Hungary has blocked the approval of a new EU package of financial aid for Ukraine worth €18 billion, which the Kyiv authorities urgently need to cover their ballooning state deficit and keep the economy running against the backdrop of Russia's invasion.
The aid is designed to be disbursed over the course of 2023, amounting to €1.5 billion per month.
"Hungary is not in favour of the amendment of the financial regulation," Hungarian Finance Minister Mihály Varga said during a meeting of finance ministers on Tuesday.
The Hungarian veto triggered a domino effect and prompted ministers to delay other three key votes, including one on an internationally-backed deal to reform corporate taxation.
"Ukraine is a country at war, it desperately needs our support and we just cannot allow one member state to delay and derail this EU financial support," said European Commission Vice-President Valdis Dombrovskis.
"We must deliver it, one way or another, and we will do it."
Hungary is on the verge of having €7.5 billion of its allocated share of the EU budget frozen after failing to complete a series of reforms that are meant to address, among other issues, corruption, irregularities in public procurement and conflicts of interest from government officials.
The unprecedented freezing of EU funds was recommended last week by the European Commission under a novel conditionality mechanism, designed to safeguard the bloc's financial interests.
The European Commission's recommendation was then passed on to finance ministers, who have the final say. But the decision added on top of a long to-do list, leading to several files becoming politically interlinked.
Tuesday's busy agenda included votes on:
- An OECD-brokered deal to establish a 15% minimum tax on multinational corporations.
- An €18-billion package of financial aid to help Ukraine cover its budgetary deficit across 2023.
- The freezing of €7.5 billion in EU cohesion funds earmarked for Hungary.
- The approval of Hungary's COVID-19 recovery fund, worth €5.8 billion in grants.
The tax deal has been under discussion since mid-2021 as it needs to be transposed into EU law in order to become effective. Hungary was the only country that opposed the deal when it was put to a vote in June, arguing the reform would hurt European competitiveness and endanger jobs.
More recently, Hungary voiced its displeasure regarding the €18-billion package of financial aid for Ukraine, which would be bankrolled through the issuance of new common EU debt.
Brussels is keen to approve the 2023 envelope as soon as possible after a much-publicised failure to release the entire €9 billion that was promised to Kyiv earlier this year.
As these two files – the tax deal and the financial aid – require unanimity to be passed, Hungary has been able to leverage its veto power to exert pressure on the two other decisions concerning its public coffers – the €7.5 billion in cohesion funds and the €5.8 billion in recovery grants – which only need a qualified majority.
Crucially, the recovery plan has to be approved before the end of the year, otherwise, Hungary would lose 70% of the pre-allocated cash.
Looking for 'alternative solutions'
In the end, the four votes became interlinked, despite their distinct nature.

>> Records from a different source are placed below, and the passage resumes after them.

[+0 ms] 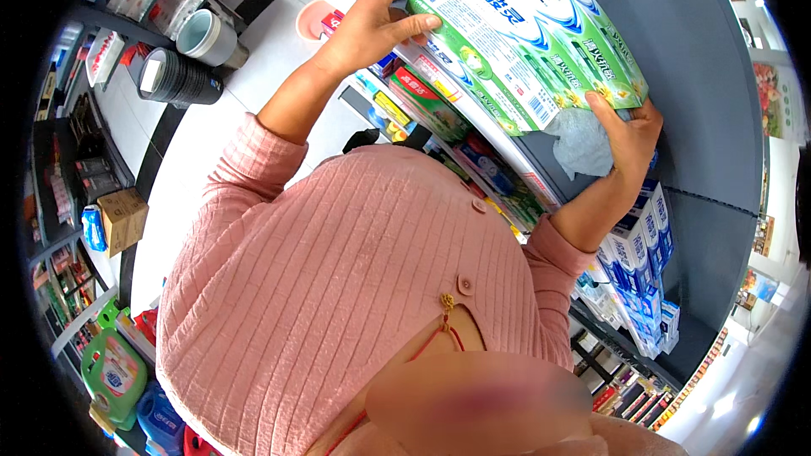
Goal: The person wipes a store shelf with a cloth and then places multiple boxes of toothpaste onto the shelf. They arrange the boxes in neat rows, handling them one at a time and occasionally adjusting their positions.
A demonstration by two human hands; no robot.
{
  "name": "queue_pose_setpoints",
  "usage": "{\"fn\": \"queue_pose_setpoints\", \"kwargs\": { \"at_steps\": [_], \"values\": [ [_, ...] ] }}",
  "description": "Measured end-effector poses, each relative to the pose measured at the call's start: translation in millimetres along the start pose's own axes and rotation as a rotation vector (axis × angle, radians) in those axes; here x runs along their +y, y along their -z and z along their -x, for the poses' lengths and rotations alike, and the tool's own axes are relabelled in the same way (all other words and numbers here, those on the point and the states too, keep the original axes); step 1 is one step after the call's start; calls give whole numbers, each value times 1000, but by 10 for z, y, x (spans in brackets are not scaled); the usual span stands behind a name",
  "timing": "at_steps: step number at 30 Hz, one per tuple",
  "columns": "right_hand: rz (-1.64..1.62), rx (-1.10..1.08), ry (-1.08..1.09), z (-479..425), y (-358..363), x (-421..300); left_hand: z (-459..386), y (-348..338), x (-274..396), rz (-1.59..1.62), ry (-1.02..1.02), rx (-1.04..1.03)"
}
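Several green and white toothpaste boxes [500,69] lie side by side at the upper right, on or just over the grey metal shelf [684,139]. My left hand [386,25] grips their left end, its thumb on the near box and its fingers around the edge. At the right end my right hand [624,133] presses its thumb to the boxes' corner. A grey-blue cloth [583,142] hangs bunched between that palm and the boxes. Whether the boxes touch the shelf cannot be told.
Blue and white toothpaste boxes [640,247] stand stacked on the shelf to the right. More boxed goods [431,101] fill the tier below. Stacked buckets [184,76], a cardboard box [123,221] and a green detergent jug [114,373] are at the left.
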State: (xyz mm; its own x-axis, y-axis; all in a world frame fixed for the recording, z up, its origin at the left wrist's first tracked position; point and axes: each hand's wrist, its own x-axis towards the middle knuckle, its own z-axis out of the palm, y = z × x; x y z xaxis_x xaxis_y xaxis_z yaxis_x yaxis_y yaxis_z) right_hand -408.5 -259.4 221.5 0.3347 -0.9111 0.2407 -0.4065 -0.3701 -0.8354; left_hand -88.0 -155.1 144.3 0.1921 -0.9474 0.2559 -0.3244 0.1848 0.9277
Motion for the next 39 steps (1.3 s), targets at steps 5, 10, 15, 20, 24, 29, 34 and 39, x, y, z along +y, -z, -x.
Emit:
{"fn": "queue_pose_setpoints", "kwargs": {
  "at_steps": [5,10,15,20,24,29,34,39],
  "values": [
    [-28,27,26,-25,-10,118,24,-25,-23,150,-73,128],
    [-45,34,68,-42,-8,193,33,39,190,-7,41,145],
    [-26,28,115,-48,-32,139,-82,57,59,-304,19,133],
    [-54,34,124,-42,-31,210,-191,-6,78,-607,209,93],
    [-93,31,108,-32,-47,170,-165,58,-101,-776,-92,57],
    [-79,49,102,-22,-60,121,-170,-52,-94,-399,40,191],
    [-81,57,123,-41,-57,195,-85,-67,-4,-256,65,94],
    [-54,41,134,-55,-51,176,-184,-27,139,-496,181,50]
  ]
}}
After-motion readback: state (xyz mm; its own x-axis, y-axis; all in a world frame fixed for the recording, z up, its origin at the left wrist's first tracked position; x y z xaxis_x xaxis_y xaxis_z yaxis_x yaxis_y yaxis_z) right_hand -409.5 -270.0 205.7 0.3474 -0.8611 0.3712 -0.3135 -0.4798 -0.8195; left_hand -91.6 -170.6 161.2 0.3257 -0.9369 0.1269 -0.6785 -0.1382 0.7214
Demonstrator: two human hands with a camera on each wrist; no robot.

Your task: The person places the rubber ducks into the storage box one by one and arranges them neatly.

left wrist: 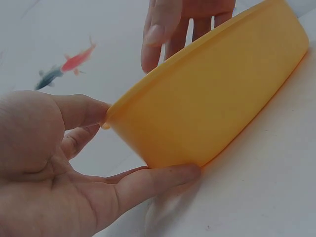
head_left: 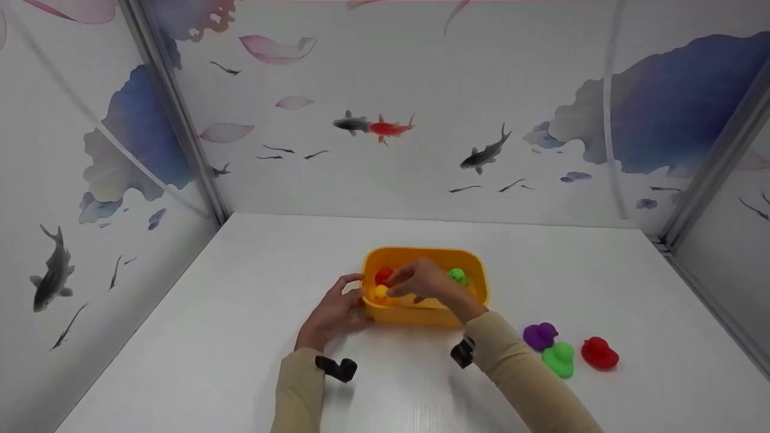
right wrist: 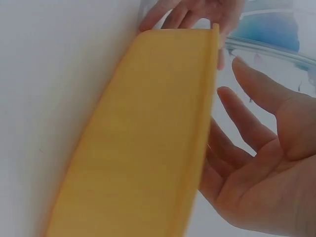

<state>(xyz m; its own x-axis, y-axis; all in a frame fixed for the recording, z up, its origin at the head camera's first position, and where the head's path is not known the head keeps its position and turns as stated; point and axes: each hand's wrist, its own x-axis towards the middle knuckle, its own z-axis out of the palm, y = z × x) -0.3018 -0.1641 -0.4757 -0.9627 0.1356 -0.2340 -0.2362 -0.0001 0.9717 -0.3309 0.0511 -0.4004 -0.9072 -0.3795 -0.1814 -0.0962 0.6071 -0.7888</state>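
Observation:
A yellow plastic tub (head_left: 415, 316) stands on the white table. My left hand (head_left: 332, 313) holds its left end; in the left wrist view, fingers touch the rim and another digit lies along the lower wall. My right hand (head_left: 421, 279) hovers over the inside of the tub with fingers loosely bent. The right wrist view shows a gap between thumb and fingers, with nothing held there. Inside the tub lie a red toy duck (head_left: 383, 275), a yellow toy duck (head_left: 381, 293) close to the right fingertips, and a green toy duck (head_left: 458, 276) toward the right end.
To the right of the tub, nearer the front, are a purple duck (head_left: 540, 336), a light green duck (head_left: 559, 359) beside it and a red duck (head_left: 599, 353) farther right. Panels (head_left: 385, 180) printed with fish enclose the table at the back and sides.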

"I would like to point out that I see all these topics as one package," Czech Finance Minister Zbyněk Stanjura said on Tuesday morning, before heading to the ministerial meeting.
The Czech Republic currently holds the rotating presidency of the EU Council and is tasked with setting the agenda and steering the political debate.
The question of whether ministers would take a vote on the four issues had been the centre of speculation in Brussels for the last few days, with diplomats saying that it would all depend on the mood inside the room.
After an exchange of views over breakfast on Tuesday morning, during which Hungary's opposition became clear, ministers decided to postpone the key votes.
The delay in the aid for Ukraine is particularly worrisome for the EU, as the war-torn country has been plunged into darkness following a brutal barrage of Russian attacks.
Stanjura and Dombrovskis even suggested the financial package could be released through enhanced cooperation, a system that creates a separate avenue with a reduced group of member states.
"We will not be discouraged. Our ambition remains that we will start the disbursement of our aid to Ukraine in early January," Stanjura said, asking the Council's team to examine "alternative" solutions that can bypass the unanimity requirement.
"We will be looking for a solution supported by 26 member states."
Reacting to the news, Hungary's Prime Minister Viktor Orbán said there was "no veto, no blackmailing" and that his country was open to providing financial aid to Ukraine "on a bilateral basis."
"Common EU debt is not the solution. If we continue to go down the road towards a debt community, we will not be able to turn back," Orbán said on his Twitter account.
"We envision a different future for Europe. One built on strong member states, instead of huge piles of common debt."
It is unclear when the four files could be voted on, as no further meetings of EU finance ministers are scheduled to take place before the end of the year.
The Czech Republic, however, could convene an emergency meeting to move forward with the stalled files.
In the meantime, ministers tasked the European Commission with submitting a new assessment of Hungary's cohesion funds to take into account the reforms that Budapest has carried out so far. The new analysis could downgrade the €7.5 billion penalty.
This article has been updated to include new reactions and developments.